What you have to do: Go line by line through the data below and work out how many lines contain "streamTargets"; the answer is that number alone.

Given material:

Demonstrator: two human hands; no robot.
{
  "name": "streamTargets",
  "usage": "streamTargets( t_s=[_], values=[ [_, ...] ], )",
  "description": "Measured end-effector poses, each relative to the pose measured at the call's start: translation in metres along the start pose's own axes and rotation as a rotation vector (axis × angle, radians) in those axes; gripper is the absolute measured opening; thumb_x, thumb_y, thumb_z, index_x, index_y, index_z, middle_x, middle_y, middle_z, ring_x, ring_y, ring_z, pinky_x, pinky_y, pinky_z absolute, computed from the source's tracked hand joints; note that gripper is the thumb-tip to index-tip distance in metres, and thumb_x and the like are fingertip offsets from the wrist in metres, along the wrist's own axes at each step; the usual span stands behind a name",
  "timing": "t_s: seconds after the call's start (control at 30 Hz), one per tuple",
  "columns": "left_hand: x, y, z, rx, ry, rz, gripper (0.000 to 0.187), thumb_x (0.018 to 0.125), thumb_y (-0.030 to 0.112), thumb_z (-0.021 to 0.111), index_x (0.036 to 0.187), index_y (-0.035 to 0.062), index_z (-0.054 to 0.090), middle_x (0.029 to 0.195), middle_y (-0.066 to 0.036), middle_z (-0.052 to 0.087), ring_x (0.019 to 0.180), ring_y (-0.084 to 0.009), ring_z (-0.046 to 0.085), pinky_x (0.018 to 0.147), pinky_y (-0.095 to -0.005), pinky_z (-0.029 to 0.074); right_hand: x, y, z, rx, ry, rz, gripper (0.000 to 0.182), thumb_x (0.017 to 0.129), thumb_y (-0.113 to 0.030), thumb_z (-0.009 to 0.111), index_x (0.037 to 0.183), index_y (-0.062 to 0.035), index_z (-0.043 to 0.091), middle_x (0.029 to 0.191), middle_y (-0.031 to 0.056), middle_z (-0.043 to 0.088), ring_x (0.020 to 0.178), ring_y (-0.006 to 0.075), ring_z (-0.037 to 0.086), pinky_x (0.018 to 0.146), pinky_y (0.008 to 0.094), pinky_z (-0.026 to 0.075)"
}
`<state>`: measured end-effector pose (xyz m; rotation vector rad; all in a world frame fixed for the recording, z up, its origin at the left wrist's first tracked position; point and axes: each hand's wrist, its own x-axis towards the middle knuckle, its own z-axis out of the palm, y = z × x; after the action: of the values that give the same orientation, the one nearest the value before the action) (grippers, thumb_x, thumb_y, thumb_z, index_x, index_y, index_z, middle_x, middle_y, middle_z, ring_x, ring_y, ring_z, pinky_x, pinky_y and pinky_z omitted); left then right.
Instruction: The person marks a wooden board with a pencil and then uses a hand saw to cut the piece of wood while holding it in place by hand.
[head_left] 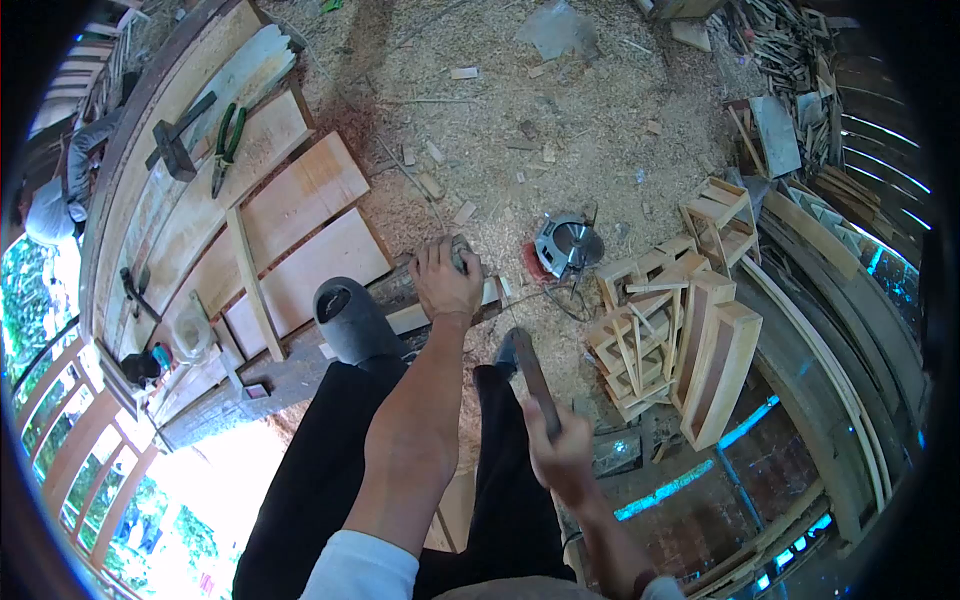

Task answer: 2